The task:
Nothing but the lines from the one with "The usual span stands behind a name" down to the one with "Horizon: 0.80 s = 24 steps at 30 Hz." should be returned, exactly and with both ends included, from the material below.

Data extract:
[Start of section]
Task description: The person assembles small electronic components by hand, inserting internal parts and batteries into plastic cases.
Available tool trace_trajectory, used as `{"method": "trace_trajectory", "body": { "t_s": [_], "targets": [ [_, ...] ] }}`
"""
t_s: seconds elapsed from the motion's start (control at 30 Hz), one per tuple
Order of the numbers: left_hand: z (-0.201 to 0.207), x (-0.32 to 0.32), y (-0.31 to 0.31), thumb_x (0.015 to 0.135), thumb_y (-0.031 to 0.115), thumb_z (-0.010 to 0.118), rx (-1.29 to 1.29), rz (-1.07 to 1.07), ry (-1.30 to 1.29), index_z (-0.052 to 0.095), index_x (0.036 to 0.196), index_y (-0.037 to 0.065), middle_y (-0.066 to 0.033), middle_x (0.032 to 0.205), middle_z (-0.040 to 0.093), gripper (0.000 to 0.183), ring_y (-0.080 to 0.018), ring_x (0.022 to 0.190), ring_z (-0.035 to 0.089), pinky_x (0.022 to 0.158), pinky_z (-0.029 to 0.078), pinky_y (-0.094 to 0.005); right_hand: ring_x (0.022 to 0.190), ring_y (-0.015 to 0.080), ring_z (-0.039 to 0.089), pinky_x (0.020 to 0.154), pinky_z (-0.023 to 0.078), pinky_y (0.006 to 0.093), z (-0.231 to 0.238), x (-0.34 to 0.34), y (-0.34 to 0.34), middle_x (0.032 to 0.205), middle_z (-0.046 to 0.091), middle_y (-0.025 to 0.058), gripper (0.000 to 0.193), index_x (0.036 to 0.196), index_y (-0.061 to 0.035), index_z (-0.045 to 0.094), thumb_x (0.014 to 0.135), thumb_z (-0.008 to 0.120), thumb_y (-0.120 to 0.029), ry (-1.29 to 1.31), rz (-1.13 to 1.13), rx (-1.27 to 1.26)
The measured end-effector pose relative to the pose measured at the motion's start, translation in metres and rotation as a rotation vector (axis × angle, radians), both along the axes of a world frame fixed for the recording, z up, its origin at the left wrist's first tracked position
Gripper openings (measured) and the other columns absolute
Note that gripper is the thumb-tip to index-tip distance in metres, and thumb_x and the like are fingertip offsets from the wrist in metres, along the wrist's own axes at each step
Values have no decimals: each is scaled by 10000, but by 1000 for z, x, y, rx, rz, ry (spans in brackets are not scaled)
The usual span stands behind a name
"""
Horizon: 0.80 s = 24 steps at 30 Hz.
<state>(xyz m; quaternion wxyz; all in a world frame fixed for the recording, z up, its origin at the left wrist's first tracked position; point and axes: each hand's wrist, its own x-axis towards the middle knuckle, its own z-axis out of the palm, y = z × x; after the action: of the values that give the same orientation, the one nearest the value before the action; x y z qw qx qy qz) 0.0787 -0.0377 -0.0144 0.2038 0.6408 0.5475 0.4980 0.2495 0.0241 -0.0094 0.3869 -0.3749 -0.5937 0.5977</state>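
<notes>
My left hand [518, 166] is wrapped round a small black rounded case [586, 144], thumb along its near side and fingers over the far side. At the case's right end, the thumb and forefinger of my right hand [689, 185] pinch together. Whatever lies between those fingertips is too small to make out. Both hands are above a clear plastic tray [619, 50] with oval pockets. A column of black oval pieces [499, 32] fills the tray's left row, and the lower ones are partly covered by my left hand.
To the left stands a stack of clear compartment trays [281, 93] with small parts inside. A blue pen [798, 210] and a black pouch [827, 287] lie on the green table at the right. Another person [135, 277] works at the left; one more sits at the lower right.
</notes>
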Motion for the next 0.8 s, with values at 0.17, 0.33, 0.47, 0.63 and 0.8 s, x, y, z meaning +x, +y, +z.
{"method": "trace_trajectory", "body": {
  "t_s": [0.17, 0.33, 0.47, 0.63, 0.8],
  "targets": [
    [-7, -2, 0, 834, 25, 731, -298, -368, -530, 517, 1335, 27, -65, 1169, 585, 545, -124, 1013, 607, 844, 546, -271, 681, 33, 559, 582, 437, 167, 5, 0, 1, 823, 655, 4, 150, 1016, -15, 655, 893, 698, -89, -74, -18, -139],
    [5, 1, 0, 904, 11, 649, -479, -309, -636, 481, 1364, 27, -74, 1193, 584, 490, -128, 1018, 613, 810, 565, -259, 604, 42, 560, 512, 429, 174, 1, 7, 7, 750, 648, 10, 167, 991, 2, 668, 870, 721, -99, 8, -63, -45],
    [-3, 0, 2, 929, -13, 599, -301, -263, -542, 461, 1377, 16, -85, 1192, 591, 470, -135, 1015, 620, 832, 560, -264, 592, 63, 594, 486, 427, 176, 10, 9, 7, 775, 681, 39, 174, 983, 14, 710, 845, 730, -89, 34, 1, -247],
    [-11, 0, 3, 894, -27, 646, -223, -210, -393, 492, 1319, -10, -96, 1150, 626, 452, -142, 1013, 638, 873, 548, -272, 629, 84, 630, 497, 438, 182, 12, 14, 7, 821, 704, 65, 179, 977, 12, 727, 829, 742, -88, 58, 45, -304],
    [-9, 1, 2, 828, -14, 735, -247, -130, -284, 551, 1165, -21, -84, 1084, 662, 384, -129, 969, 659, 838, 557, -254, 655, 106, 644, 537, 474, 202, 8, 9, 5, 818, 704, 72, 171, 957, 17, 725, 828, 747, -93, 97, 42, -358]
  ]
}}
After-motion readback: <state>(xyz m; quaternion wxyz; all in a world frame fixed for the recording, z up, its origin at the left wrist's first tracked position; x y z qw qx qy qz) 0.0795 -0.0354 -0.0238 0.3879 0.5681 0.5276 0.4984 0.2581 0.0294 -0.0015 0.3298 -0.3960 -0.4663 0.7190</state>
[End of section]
Answer to this task:
The usual span stands behind a name
"""
Horizon: 0.80 s = 24 steps at 30 Hz.

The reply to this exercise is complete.